A novel form of Deleted in breast cancer 1 (DBC1) lacking the N-terminal domain does not bind SIRT1 and is dynamically regulated in vivo

• Published in: Scientific reports Vol. 9; no. 1; pp. 14381 - 14
• Main Authors: Santos, Leonardo, Colman, Laura, Contreras, Paola, Chini, Claudia C., Carlomagno, Adriana, Leyva, Alejandro, Bresque, Mariana, Marmisolle, Inés, Quijano, Celia, Durán, Rosario, Irigoín, Florencia, Prieto-Echagüe, Victoria, Vendelbo, Mikkel H., Sotelo-Silveira, José R., Chini, Eduardo N., Badano, Jose L., Calliari, Aldo J., Escande, Carlos
• Format: Journal Article
• Language: English
• Published: London Nature Publishing Group UK 07.10.2019; Nature Publishing Group
• Subjects: 13/1; 13/95; 631/45; 631/45/612/1244; 64; 64/60; 82; 82/29; 82/58; 82/80; 96; Adaptor Proteins, Signal Transducing - chemistry; Adaptor Proteins, Signal Transducing - deficiency; Adaptor Proteins, Signal Transducing - genetics; Adaptor Proteins, Signal Transducing - metabolism; Animals; Biological activity; Breast cancer; Cell cycle; Cell Cycle - genetics; Gene Knockout Techniques; Hepatectomy; Hepatocytes; Humanities and Social Sciences; Humans; Liver Regeneration - genetics; Male; Mice; Mice, Inbred C57BL; Molecular Weight; multidisciplinary; Poly(ADP-ribose) polymerase; Protein Binding - genetics; Protein Domains; Protein interaction; Proteins; Proteolysis; Science; Science (multidisciplinary); SIRT1 protein; Sirtuin 1 - metabolism; Transcription factors
• ISSN: 2045-2322; 2045-2322
• DOI: 10.1038/s41598-019-50789-7

The protein Deleted in Breast Cancer-1 is a regulator of several transcription factors and epigenetic regulators, including HDAC3, Rev-erb-alpha, PARP1 and SIRT1. It is well known that DBC1 regulates its targets, including SIRT1, by protein-protein interaction.

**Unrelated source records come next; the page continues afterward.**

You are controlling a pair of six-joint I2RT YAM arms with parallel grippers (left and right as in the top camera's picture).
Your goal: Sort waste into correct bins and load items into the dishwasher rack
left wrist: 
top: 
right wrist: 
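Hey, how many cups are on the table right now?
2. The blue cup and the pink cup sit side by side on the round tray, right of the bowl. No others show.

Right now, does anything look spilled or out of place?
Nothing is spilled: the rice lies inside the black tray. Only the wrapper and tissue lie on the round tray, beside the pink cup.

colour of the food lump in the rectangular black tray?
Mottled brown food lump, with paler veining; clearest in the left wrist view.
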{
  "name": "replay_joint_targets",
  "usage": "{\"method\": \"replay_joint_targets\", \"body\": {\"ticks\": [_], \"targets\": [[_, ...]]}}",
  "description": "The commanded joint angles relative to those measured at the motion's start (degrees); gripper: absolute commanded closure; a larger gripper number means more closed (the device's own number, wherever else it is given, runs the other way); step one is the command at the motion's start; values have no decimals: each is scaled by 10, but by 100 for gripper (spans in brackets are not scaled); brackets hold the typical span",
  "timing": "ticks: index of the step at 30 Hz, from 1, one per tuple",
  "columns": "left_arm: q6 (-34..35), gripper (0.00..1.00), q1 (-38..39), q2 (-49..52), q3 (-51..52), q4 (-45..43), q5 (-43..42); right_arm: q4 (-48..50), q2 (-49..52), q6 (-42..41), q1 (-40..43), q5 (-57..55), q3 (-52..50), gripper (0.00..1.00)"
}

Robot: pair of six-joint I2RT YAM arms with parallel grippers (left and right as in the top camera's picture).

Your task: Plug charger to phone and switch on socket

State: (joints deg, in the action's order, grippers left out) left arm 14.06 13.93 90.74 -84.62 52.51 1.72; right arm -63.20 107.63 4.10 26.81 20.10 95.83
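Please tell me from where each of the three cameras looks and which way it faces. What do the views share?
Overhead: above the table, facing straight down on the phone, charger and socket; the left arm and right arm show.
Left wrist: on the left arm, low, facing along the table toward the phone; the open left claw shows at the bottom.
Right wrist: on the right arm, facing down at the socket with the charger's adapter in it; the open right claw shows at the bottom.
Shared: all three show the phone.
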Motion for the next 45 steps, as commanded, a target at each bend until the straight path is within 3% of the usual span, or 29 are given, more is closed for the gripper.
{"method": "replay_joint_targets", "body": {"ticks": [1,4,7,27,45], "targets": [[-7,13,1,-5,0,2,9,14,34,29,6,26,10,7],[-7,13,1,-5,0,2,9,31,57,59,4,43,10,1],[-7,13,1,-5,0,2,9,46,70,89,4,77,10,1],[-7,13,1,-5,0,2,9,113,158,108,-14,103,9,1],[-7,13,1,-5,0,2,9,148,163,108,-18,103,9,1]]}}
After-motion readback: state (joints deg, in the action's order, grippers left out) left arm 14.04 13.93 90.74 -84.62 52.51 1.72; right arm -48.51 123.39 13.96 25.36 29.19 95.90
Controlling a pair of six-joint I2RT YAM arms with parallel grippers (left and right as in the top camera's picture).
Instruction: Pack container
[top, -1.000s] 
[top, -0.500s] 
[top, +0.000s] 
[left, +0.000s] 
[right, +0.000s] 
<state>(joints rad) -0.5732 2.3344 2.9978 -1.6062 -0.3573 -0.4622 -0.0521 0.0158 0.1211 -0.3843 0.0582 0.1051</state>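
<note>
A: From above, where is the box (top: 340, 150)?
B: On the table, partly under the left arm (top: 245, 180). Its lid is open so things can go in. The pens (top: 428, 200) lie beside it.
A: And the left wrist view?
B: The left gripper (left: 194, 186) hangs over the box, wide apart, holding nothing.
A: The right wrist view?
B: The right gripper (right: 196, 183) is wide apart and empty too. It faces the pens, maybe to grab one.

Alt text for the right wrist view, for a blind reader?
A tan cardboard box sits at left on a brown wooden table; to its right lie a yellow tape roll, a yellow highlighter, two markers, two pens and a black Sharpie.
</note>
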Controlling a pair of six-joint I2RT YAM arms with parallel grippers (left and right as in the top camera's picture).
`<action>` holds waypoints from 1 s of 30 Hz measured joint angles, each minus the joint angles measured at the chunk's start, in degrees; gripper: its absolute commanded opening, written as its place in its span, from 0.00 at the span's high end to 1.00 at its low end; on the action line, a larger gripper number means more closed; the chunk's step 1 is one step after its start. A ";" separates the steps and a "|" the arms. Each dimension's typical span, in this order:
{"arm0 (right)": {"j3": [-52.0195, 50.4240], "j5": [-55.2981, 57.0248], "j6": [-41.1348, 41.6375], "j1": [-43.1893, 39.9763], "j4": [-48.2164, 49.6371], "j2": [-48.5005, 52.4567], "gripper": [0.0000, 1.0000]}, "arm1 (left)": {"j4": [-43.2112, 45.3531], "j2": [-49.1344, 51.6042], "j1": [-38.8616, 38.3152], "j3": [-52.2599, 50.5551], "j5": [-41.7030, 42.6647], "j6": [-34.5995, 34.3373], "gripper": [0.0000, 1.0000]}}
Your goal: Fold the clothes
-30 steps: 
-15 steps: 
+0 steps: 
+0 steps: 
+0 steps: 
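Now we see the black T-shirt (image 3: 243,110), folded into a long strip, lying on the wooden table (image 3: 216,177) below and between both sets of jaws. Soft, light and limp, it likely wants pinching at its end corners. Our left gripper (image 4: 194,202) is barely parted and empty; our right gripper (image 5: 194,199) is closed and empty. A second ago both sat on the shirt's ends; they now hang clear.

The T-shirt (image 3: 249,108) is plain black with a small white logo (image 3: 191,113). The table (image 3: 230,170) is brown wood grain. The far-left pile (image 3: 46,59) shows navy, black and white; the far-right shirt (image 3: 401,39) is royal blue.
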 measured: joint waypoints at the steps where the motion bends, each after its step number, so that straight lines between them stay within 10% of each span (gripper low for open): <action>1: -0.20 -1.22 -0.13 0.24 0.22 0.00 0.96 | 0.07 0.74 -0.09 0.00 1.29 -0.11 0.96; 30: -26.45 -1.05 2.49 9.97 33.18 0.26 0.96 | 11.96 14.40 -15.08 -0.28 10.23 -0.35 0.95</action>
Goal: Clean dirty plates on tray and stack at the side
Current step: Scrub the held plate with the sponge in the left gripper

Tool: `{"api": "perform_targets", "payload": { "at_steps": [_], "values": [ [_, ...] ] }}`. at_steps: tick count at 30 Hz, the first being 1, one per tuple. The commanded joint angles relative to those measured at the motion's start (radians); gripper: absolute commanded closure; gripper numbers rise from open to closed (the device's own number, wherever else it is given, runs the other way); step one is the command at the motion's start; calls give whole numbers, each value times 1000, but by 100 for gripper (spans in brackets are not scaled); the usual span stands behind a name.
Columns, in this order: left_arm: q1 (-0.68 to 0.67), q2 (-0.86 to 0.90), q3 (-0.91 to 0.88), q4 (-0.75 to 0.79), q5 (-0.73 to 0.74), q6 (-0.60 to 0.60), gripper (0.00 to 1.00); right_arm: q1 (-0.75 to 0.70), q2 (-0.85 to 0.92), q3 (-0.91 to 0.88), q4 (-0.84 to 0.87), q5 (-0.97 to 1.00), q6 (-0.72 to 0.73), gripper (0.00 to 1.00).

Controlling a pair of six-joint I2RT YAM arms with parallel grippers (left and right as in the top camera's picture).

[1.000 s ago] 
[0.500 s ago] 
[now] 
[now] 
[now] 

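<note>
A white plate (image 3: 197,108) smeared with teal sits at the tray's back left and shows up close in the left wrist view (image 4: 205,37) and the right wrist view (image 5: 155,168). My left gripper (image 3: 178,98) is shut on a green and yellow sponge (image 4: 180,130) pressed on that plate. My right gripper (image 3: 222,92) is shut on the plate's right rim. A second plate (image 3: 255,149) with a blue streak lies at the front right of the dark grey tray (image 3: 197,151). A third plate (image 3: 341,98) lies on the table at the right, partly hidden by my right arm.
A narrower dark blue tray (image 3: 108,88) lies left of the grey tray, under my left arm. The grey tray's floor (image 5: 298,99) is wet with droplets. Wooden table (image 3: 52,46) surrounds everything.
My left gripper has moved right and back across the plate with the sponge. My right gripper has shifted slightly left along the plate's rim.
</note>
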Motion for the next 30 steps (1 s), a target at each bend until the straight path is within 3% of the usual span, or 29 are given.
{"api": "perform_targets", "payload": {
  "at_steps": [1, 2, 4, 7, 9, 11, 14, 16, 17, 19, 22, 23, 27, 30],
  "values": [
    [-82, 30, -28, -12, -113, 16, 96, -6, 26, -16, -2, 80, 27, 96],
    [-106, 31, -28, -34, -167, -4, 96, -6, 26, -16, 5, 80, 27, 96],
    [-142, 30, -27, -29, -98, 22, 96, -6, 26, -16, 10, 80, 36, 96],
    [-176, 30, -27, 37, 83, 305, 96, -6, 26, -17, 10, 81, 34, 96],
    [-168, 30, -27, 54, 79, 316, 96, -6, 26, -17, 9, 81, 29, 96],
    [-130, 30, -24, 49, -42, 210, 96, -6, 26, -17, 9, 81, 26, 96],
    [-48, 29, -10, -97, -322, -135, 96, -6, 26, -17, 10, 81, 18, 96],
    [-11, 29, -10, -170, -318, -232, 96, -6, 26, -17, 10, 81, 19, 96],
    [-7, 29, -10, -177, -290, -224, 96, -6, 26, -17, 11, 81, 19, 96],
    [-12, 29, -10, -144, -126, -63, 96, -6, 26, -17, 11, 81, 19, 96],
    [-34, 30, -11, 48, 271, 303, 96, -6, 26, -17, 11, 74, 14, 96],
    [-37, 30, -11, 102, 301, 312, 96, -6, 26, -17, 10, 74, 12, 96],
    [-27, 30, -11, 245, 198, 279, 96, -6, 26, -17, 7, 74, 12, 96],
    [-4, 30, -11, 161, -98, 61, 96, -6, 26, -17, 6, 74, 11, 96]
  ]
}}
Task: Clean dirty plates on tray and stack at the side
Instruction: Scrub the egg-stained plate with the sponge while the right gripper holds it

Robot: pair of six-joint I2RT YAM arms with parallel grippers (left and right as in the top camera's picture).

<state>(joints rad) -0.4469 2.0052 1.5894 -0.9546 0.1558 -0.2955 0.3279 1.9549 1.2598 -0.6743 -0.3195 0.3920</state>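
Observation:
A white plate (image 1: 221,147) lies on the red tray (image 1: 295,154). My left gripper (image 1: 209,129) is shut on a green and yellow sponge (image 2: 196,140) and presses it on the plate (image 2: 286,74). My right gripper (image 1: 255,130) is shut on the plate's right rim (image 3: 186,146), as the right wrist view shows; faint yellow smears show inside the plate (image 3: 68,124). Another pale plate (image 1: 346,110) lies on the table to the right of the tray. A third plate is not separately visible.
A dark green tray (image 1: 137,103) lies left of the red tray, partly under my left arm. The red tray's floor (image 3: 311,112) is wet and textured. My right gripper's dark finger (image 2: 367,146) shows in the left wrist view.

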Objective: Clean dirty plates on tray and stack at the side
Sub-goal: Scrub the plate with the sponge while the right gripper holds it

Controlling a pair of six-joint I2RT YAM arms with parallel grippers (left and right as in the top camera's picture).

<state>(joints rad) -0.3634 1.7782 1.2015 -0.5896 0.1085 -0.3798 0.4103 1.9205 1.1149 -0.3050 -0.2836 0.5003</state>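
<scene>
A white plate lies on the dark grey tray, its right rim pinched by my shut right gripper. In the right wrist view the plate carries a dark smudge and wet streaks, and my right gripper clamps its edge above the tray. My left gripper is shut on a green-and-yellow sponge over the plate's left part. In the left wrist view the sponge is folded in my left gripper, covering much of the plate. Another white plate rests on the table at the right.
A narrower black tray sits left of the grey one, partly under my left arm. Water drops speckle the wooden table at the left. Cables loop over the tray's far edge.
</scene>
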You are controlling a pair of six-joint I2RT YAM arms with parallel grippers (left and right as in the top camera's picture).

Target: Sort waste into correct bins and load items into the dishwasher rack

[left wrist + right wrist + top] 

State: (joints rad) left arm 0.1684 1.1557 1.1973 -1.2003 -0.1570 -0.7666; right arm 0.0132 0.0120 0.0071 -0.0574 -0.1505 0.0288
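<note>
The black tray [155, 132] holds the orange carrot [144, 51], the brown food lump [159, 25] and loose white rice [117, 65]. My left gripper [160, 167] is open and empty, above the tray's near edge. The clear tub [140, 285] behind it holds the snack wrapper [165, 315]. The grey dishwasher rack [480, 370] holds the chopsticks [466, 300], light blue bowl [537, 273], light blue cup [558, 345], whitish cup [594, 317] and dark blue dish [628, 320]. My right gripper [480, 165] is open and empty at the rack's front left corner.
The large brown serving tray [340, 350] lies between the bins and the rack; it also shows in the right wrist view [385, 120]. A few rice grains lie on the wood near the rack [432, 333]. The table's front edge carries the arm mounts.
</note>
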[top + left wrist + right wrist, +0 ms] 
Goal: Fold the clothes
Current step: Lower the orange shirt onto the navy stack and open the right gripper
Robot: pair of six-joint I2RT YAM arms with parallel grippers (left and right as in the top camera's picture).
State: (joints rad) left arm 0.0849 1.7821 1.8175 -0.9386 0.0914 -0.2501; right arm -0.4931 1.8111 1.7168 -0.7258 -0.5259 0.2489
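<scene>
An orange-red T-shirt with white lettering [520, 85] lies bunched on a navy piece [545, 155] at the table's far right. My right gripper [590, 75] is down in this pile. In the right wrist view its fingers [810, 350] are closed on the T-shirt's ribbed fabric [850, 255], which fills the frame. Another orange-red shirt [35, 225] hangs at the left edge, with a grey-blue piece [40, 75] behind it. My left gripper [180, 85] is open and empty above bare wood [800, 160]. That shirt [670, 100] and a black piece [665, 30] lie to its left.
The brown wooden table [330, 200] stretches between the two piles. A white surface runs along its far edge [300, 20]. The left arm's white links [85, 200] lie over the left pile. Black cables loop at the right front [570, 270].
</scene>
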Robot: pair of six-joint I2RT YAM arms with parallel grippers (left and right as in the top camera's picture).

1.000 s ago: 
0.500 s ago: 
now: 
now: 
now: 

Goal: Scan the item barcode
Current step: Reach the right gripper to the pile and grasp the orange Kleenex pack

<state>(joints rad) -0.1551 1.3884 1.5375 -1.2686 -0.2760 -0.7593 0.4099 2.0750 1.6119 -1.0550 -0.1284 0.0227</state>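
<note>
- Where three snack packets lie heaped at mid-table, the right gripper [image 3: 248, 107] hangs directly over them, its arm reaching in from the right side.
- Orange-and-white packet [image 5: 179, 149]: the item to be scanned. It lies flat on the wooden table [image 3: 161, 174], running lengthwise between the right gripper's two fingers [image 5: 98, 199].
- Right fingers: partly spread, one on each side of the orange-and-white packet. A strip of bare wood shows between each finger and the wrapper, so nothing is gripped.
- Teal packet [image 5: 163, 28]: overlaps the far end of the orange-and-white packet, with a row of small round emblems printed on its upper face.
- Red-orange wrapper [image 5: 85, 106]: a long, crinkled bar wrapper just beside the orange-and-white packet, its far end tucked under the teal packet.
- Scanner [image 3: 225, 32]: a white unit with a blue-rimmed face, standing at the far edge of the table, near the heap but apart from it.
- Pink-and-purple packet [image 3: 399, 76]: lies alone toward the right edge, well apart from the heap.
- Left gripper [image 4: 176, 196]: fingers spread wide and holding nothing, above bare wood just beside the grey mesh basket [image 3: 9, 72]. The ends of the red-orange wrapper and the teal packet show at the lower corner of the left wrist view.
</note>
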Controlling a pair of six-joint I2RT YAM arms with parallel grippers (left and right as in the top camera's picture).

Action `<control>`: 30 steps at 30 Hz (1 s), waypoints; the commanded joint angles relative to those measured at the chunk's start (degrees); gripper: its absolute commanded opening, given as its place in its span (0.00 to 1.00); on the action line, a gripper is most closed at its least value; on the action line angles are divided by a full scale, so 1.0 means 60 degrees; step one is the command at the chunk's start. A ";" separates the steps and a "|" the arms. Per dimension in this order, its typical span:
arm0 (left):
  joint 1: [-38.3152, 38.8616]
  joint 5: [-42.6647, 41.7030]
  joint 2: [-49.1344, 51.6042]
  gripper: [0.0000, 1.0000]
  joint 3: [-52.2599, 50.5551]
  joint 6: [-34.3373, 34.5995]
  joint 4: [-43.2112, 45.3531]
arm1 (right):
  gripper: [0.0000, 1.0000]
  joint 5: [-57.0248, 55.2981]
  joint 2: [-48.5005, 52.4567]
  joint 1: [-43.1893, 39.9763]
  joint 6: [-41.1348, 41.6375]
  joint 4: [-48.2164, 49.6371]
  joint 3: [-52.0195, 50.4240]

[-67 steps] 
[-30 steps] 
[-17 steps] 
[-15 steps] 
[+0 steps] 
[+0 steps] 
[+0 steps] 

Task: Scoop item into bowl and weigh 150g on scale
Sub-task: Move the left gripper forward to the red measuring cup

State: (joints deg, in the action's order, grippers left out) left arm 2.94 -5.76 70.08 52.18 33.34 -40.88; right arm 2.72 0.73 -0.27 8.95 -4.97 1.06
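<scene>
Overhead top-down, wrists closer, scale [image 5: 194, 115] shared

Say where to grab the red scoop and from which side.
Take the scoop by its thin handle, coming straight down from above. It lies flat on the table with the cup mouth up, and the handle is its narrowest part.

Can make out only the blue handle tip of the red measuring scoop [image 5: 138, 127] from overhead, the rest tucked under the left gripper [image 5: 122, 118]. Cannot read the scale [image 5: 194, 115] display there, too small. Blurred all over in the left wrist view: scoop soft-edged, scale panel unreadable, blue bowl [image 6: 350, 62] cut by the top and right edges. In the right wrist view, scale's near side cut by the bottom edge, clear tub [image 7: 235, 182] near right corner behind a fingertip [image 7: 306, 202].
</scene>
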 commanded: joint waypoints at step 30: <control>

However, little is known about how DBC1 biological activity is regulated. In this work, we show that in quiescent cells DBC1 is proteolytically cleaved, producing a protein (DN-DBC1) that misses the S1-like domain and no longer binds to SIRT1. DN-DBC1 is also found in vivo in mouse and human tissues. Interestingly, DN-DBC1 is cleared once quiescent cells re-enter to the cell cycle. Using a model of liver regeneration after partial hepatectomy, we found that DN-DBC1 is down-regulated in vivo during regeneration. In fact, WT mice show a decrease in SIRT1 activity during liver regeneration, coincidentally with DN-DBC1 downregulation and the appearance of full length DBC1. This effect on SIRT1 activity was not observed in DBC1 KO mice. Finally, we found that DBC1 KO mice have altered cell cycle progression and liver regeneration after partial hepatectomy, suggesting that DBC1/DN-DBC1 transitions play a role in normal cell cycle progression in vivo after cells leave quiescence. We propose that quiescent cells express DN-DBC1, which either replaces or coexist with the full-length protein, and that restoring of DBC1 is required for normal cell cycle progression in vitro and in vivo . Our results describe for the first time in vivo a naturally occurring form of DBC1, which does not bind SIRT1 and is dynamically regulated, thus contributing to redefine the knowledge about its function.